*WHAT IS NEEDED:*
Copy out each line of the listing below that contains the word "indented".
-*-*-
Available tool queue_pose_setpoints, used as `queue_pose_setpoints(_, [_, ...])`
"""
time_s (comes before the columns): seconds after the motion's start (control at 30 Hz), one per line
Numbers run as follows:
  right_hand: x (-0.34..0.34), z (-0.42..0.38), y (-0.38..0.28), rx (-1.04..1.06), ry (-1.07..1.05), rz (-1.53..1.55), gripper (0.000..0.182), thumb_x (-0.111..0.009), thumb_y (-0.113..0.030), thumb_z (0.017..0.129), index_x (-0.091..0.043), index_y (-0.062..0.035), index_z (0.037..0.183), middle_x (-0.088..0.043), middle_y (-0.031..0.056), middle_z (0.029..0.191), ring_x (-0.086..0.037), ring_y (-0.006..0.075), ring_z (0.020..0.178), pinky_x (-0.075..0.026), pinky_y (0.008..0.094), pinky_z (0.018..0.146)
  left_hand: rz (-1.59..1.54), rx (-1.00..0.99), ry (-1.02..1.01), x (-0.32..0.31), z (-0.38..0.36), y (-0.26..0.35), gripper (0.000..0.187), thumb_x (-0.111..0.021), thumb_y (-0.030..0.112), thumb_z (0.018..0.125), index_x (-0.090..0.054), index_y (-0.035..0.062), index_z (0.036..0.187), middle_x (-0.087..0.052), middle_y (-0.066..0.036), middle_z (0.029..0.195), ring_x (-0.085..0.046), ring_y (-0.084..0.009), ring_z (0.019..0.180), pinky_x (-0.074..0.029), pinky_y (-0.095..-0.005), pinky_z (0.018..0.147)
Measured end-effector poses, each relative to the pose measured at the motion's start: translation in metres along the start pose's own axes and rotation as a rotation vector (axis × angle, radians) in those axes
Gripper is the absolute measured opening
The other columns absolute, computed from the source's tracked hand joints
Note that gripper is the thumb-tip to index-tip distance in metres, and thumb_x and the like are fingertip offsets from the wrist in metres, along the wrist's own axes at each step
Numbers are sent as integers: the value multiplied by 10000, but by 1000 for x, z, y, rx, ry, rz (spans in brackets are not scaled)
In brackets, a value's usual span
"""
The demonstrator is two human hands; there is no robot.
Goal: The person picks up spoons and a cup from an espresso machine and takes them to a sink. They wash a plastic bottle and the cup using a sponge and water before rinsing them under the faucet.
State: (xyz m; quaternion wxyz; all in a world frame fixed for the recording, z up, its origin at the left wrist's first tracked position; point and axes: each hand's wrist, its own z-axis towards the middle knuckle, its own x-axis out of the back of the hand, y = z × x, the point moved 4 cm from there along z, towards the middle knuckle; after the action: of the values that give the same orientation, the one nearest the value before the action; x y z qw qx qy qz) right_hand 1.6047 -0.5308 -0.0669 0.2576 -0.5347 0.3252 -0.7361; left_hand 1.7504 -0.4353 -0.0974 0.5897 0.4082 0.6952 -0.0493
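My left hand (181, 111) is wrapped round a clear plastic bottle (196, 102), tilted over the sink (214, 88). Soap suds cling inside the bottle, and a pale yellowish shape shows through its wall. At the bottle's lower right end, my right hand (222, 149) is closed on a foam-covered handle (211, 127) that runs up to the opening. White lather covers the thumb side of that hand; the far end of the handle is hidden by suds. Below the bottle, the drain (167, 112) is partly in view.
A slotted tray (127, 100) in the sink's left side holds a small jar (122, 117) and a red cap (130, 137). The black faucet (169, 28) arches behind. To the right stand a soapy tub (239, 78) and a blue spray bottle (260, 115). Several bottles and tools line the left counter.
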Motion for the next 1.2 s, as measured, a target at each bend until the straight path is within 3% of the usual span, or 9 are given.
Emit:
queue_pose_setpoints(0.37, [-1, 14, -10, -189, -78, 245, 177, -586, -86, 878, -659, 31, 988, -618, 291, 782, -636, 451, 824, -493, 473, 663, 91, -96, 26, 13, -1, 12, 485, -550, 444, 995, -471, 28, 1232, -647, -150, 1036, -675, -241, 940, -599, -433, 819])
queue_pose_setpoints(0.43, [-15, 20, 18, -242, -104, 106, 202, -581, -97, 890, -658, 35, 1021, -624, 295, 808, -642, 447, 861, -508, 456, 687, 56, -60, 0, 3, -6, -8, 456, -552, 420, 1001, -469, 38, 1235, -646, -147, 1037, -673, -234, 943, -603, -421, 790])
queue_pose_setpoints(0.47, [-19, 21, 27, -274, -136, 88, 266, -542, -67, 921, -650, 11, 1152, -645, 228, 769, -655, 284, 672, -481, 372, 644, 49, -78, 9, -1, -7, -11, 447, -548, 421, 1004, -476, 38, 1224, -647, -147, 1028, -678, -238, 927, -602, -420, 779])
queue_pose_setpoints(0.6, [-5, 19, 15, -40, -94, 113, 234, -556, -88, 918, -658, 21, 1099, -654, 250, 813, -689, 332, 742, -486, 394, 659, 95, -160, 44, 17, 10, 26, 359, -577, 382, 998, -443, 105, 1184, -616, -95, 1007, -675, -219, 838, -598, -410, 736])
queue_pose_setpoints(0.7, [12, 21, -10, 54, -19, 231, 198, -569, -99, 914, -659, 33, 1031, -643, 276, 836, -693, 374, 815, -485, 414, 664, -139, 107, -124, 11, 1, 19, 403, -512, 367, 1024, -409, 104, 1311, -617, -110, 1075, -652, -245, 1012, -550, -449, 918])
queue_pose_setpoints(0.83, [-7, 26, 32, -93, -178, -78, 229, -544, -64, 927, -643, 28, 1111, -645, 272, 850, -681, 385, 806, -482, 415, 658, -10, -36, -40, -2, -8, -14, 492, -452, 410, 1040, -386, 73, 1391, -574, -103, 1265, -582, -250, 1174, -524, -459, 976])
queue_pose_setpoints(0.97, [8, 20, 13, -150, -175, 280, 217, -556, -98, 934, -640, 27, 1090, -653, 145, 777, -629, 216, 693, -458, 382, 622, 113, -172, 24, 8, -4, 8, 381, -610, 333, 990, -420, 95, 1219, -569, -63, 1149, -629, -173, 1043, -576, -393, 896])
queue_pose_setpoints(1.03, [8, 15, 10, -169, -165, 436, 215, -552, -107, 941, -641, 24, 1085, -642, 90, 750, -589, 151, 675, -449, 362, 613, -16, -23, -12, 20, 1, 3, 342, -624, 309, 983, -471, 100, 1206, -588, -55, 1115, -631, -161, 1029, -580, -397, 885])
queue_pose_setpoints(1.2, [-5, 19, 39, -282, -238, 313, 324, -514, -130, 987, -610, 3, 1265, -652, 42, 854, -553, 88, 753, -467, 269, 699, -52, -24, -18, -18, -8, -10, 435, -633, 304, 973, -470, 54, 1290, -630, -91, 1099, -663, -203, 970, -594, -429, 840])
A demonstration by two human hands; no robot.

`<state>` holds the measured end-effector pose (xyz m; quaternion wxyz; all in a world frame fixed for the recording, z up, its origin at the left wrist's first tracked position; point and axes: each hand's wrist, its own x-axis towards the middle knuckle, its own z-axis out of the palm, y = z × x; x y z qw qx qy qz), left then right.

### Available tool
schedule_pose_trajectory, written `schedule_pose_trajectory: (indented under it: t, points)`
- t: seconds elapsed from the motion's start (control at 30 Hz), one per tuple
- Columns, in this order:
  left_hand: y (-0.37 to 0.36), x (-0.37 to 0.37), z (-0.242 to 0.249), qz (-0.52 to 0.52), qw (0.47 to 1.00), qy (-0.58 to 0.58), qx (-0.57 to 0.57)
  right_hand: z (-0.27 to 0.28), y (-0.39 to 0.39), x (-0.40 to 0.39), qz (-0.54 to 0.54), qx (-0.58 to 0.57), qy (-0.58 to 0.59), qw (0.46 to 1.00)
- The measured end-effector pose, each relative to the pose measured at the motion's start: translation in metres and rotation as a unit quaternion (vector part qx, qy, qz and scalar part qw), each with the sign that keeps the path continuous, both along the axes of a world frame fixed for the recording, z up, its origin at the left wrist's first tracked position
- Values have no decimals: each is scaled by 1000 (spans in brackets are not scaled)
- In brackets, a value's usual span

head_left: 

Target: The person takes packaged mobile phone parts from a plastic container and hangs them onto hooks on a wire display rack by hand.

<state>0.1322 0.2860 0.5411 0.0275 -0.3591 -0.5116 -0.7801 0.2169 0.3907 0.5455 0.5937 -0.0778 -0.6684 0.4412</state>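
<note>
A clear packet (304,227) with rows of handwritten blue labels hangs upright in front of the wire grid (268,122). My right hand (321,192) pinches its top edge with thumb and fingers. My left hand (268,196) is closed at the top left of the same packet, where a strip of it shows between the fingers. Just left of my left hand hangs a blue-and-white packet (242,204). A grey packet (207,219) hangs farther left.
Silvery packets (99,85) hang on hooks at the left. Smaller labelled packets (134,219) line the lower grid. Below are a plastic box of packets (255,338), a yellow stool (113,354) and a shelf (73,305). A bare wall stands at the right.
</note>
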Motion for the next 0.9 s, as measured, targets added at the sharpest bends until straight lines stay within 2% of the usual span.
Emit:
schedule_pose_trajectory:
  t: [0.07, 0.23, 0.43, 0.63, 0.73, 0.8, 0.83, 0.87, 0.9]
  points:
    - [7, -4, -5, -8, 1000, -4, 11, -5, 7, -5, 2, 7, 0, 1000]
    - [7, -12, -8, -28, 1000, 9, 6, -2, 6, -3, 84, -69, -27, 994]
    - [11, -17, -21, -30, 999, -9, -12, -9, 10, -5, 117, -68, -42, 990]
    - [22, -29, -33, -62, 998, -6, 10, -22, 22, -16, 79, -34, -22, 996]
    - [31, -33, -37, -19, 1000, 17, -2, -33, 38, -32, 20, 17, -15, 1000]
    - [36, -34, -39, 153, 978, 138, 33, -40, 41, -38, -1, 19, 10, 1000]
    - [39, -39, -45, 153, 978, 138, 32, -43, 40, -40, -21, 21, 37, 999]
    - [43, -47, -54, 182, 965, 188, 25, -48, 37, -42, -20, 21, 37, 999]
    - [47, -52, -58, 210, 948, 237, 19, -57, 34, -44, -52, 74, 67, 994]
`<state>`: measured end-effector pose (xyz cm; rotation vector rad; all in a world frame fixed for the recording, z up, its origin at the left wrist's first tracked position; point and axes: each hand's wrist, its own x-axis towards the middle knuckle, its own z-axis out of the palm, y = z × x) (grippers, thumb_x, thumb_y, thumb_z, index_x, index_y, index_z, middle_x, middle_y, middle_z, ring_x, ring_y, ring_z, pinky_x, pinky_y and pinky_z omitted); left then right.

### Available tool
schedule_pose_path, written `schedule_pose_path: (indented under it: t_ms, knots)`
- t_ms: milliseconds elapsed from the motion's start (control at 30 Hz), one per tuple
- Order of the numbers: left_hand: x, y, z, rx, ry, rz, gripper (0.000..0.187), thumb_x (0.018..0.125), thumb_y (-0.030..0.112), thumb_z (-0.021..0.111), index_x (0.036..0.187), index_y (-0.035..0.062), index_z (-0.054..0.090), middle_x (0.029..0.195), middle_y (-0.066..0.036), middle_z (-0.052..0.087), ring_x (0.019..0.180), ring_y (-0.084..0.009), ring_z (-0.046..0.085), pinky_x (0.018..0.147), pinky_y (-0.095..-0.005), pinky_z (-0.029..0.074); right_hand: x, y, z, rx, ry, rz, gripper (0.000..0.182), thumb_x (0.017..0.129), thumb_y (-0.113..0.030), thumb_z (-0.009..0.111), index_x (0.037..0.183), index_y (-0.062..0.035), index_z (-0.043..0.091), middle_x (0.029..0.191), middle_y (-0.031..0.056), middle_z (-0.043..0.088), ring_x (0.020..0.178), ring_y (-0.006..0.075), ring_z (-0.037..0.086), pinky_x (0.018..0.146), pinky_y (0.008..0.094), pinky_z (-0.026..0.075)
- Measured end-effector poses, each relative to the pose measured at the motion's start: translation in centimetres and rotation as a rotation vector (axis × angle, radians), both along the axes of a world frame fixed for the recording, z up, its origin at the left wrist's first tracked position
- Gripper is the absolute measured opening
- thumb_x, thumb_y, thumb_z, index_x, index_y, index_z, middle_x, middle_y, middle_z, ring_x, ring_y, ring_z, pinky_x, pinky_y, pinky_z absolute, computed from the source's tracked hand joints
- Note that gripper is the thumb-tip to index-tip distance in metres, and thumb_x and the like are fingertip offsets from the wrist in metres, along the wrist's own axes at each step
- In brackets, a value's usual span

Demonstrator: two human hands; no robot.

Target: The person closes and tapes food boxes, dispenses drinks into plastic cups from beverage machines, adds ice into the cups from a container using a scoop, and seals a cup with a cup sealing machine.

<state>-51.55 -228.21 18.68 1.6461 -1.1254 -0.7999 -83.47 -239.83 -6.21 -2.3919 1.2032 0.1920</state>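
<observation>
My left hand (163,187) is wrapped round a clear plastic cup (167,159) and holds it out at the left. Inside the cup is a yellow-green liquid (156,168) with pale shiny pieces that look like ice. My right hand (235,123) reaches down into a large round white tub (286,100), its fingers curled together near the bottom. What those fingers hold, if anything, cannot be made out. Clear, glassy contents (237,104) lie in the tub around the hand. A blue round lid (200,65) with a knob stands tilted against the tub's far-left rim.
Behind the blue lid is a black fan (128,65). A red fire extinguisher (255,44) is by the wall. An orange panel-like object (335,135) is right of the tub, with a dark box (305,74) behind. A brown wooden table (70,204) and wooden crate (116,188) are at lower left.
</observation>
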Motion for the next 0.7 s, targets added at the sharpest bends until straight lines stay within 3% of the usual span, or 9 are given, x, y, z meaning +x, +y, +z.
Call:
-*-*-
*ANSWER BOX:*
schedule_pose_trajectory, written `schedule_pose_trajectory: (indented under it: t, points)`
schedule_pose_path, written `schedule_pose_path: (indented under it: t_ms, knots)`

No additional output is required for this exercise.